Instructions to follow -
All records below are to be set down precisely as written, excluding pictures.

[Dataset entries]
= = =
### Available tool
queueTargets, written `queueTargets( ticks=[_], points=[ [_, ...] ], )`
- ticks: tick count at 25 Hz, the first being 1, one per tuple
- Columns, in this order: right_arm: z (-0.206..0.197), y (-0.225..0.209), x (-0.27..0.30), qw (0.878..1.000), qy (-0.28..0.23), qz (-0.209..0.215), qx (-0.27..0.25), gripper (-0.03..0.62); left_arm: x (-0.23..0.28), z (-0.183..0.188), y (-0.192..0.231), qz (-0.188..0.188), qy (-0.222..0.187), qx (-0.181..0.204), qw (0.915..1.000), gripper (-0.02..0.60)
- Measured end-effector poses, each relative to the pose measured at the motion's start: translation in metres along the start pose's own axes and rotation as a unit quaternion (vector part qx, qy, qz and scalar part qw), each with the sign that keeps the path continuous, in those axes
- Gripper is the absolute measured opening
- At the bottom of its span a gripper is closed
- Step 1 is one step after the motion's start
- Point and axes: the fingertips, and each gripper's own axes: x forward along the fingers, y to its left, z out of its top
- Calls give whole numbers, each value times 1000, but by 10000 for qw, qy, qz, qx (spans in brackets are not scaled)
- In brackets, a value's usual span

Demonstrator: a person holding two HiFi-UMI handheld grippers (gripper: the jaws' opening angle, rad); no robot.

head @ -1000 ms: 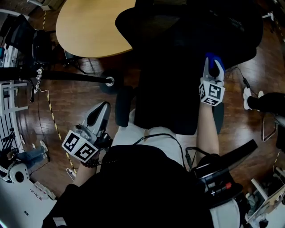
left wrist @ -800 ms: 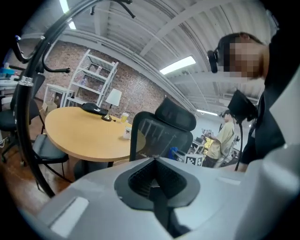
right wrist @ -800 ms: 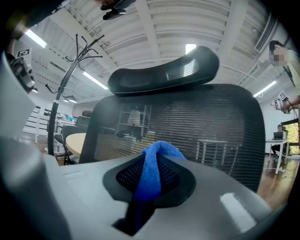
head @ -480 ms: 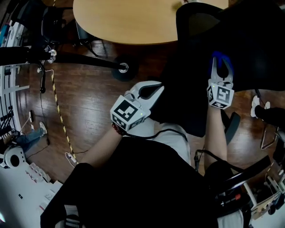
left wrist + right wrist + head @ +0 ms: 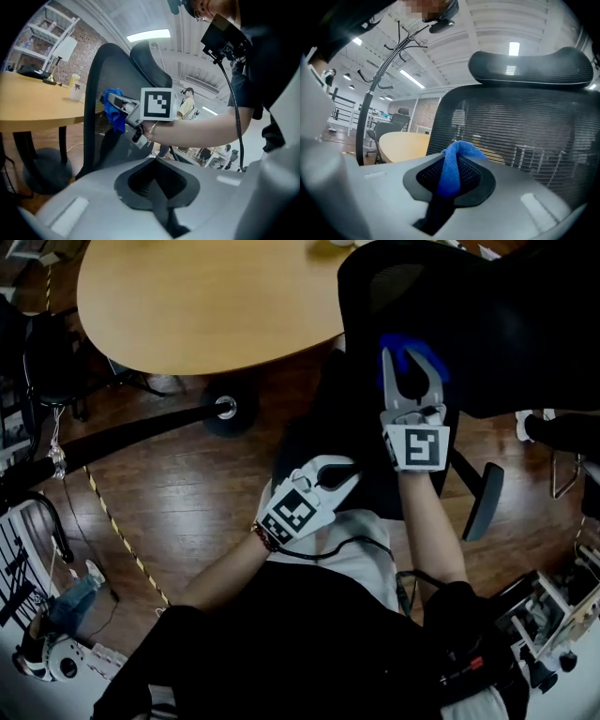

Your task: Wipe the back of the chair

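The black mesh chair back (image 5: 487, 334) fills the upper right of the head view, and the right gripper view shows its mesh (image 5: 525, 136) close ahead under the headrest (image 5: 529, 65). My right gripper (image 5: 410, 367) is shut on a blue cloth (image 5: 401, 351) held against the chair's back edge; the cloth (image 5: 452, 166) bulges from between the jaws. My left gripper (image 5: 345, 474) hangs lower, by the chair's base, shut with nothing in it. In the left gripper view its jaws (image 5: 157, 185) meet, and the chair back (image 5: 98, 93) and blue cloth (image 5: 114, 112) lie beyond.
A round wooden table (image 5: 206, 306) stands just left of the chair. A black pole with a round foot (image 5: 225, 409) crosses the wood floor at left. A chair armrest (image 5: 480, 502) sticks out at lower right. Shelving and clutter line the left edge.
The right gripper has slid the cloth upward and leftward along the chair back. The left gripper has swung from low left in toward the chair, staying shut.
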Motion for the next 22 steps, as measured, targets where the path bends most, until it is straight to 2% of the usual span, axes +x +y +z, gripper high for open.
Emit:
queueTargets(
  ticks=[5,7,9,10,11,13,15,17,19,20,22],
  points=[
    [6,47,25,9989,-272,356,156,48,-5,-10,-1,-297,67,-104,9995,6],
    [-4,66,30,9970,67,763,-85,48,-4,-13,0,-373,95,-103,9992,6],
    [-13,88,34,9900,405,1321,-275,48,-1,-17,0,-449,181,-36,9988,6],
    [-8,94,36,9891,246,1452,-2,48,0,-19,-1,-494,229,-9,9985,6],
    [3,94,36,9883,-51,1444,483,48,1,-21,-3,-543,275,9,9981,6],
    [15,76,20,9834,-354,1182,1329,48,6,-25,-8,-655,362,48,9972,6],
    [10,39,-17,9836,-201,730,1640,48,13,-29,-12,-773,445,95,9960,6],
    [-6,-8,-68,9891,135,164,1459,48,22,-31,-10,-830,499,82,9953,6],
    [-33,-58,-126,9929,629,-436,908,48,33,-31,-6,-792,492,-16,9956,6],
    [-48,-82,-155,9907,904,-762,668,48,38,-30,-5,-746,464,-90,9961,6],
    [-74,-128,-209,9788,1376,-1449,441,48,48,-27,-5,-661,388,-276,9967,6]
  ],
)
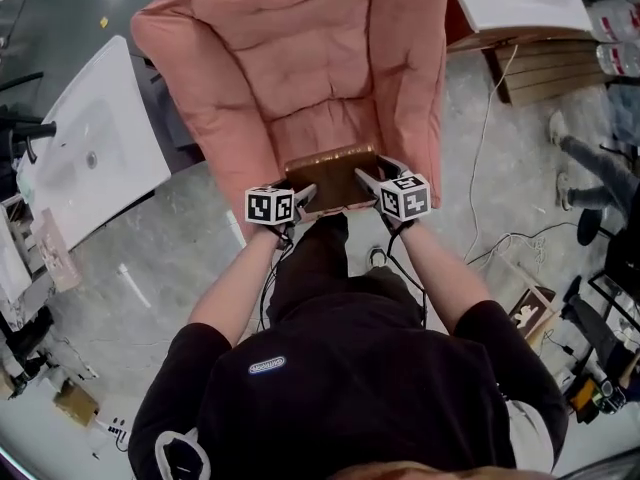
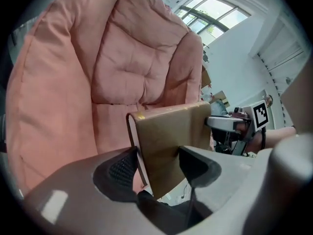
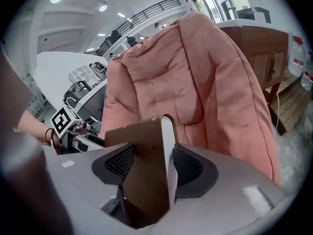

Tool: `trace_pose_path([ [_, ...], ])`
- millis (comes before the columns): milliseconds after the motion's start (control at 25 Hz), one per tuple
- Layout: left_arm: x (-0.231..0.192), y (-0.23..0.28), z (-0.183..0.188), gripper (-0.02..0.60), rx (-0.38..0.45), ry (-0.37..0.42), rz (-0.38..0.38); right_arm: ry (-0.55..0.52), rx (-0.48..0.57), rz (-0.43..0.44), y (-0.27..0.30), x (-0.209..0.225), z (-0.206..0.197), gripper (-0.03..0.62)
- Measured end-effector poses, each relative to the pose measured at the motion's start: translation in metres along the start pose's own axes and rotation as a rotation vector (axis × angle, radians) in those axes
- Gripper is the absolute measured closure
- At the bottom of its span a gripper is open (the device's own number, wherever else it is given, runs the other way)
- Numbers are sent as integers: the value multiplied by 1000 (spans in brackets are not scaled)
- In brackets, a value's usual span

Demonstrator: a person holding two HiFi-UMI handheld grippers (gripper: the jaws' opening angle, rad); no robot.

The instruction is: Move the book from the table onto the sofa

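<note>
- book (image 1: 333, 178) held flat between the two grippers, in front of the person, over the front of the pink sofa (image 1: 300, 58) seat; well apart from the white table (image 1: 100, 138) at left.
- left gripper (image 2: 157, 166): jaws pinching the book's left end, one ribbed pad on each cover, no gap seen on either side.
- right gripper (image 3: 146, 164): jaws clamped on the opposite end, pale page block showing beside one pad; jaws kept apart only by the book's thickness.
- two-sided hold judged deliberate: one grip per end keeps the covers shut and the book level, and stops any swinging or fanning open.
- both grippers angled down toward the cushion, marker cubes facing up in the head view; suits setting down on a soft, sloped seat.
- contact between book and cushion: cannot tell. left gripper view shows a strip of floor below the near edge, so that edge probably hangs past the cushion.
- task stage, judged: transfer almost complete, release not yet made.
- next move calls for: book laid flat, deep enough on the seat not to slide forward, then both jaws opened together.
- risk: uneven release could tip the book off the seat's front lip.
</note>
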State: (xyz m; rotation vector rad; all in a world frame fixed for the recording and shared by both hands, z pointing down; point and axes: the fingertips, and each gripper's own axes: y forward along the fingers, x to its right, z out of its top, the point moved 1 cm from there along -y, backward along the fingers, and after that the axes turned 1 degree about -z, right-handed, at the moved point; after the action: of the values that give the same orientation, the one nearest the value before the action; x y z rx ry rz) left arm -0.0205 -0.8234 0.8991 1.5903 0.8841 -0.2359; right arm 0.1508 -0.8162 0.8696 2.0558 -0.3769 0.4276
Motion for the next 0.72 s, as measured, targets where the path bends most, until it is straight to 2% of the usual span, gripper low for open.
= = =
Output below -
### Available tool
queueTargets, written `queueTargets( ticks=[_], points=[ [_, ...] ], )`
- ticks: tick count at 25 Hz, the first being 1, one per tuple
- Columns, in this order: right_arm: z (-0.206..0.197), y (-0.225..0.209), x (-0.27..0.30), qw (0.878..1.000), qy (-0.28..0.23), qz (-0.209..0.215), qx (-0.27..0.25), gripper (-0.03..0.62); left_arm: x (-0.23..0.28), z (-0.183..0.188), y (-0.192..0.231), qz (-0.188..0.188), qy (-0.222..0.187), qx (-0.181..0.204), qw (0.915..1.000), gripper (-0.02..0.60)
- Measured end-effector poses, each relative to the pose measured at the motion's start: translation in metres along the start pose's own axes and rotation as a unit quaternion (vector part qx, qy, qz and scalar part qw), each with the sign that keeps the path continuous, in those axes
- Gripper is the absolute measured opening
- At the bottom of its span a gripper is closed
- Step 1 is one step after the motion's start
- Point and axes: the fingertips, and each gripper's own axes: x forward along the fingers, y to its left, z out of its top
- Calls give whole numbers, each value times 1000, but by 10000 for qw, qy, qz, qx (spans in brackets are not scaled)
- In brackets, a value's usual span

Demonstrator: a person holding two HiFi-UMI handheld grippers (gripper: the jaws' opening angle, rad); no robot.

head @ -1000 ms: 
left wrist @ -800 ms: 
right wrist @ -800 ms: 
head @ -480 ms: 
left wrist + right wrist + head @ +0 ms: 

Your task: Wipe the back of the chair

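The black mesh chair back (image 5: 487, 334) fills the upper right of the head view, and the right gripper view shows its mesh (image 5: 525, 136) close ahead under the headrest (image 5: 529, 65). My right gripper (image 5: 410, 367) is shut on a blue cloth (image 5: 401, 351) held against the chair's back edge; the cloth (image 5: 452, 166) bulges from between the jaws. My left gripper (image 5: 345, 474) hangs lower, by the chair's base, shut with nothing in it. In the left gripper view its jaws (image 5: 157, 185) meet, and the chair back (image 5: 98, 93) and blue cloth (image 5: 114, 112) lie beyond.
A round wooden table (image 5: 206, 306) stands just left of the chair. A black pole with a round foot (image 5: 225, 409) crosses the wood floor at left. A chair armrest (image 5: 480, 502) sticks out at lower right. Shelving and clutter line the left edge.
The right gripper has slid the cloth upward and leftward along the chair back. The left gripper has swung from low left in toward the chair, staying shut.
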Motion for the next 22 steps, as measured, targets where the path bends most, until it is straight to 2% of the usual span, axes +x +y +z, gripper high for open.
Emit:
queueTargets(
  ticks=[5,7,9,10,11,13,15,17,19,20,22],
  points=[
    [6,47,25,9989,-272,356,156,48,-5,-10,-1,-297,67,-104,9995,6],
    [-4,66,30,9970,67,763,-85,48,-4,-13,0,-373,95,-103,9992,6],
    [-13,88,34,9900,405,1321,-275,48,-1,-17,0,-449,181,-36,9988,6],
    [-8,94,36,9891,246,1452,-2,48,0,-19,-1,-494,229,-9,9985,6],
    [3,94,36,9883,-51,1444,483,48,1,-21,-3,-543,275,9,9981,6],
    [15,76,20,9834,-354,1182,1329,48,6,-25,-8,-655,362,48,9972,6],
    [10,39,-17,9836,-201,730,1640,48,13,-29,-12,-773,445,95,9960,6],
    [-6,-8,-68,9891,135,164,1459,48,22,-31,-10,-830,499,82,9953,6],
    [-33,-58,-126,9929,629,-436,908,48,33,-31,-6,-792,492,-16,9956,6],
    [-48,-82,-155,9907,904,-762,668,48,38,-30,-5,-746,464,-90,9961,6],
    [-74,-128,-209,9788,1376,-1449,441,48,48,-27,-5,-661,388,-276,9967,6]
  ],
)

Tool: `trace_pose_path([ [_, ...], ])`
- millis (comes before the columns): milliseconds after the motion's start (control at 25 Hz), one per tuple
- Layout: left_arm: x (-0.231..0.192), y (-0.23..0.28), z (-0.183..0.188), gripper (-0.02..0.60), rx (-0.38..0.45), ry (-0.37..0.42), rz (-0.38..0.38); right_arm: ry (-0.55..0.52), rx (-0.48..0.57), rz (-0.43..0.44), y (-0.27..0.30), x (-0.209..0.225), z (-0.206..0.197), gripper (-0.03..0.62)
- Measured end-effector poses, each relative to the pose measured at the motion's start: translation in metres along the start pose's own axes and rotation as a rotation vector (axis × angle, radians) in those axes
- Gripper is the absolute measured closure
- At the bottom of its span a gripper is open (the device's own number, wherever else it is given, runs the other way)
- Numbers are sent as integers: the value multiplied by 1000 (spans in brackets are not scaled)
- In brackets, a value's usual span

Demonstrator: a person holding two HiFi-UMI handheld grippers (gripper: the jaws' opening angle, rad); no robot.

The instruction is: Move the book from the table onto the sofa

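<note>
- book (image 1: 333, 178) held flat between the two grippers, in front of the person, over the front of the pink sofa (image 1: 300, 58) seat; well apart from the white table (image 1: 100, 138) at left.
- left gripper (image 2: 157, 166): jaws pinching the book's left end, one ribbed pad on each cover, no gap seen on either side.
- right gripper (image 3: 146, 164): jaws clamped on the opposite end, pale page block showing beside one pad; jaws kept apart only by the book's thickness.
- two-sided hold judged deliberate: one grip per end keeps the covers shut and the book level, and stops any swinging or fanning open.
- both grippers angled down toward the cushion, marker cubes facing up in the head view; suits setting down on a soft, sloped seat.
- contact between book and cushion: cannot tell. left gripper view shows a strip of floor below the near edge, so that edge probably hangs past the cushion.
- task stage, judged: transfer almost complete, release not yet made.
- next move calls for: book laid flat, deep enough on the seat not to slide forward, then both jaws opened together.
- risk: uneven release could tip the book off the seat's front lip.
</note>
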State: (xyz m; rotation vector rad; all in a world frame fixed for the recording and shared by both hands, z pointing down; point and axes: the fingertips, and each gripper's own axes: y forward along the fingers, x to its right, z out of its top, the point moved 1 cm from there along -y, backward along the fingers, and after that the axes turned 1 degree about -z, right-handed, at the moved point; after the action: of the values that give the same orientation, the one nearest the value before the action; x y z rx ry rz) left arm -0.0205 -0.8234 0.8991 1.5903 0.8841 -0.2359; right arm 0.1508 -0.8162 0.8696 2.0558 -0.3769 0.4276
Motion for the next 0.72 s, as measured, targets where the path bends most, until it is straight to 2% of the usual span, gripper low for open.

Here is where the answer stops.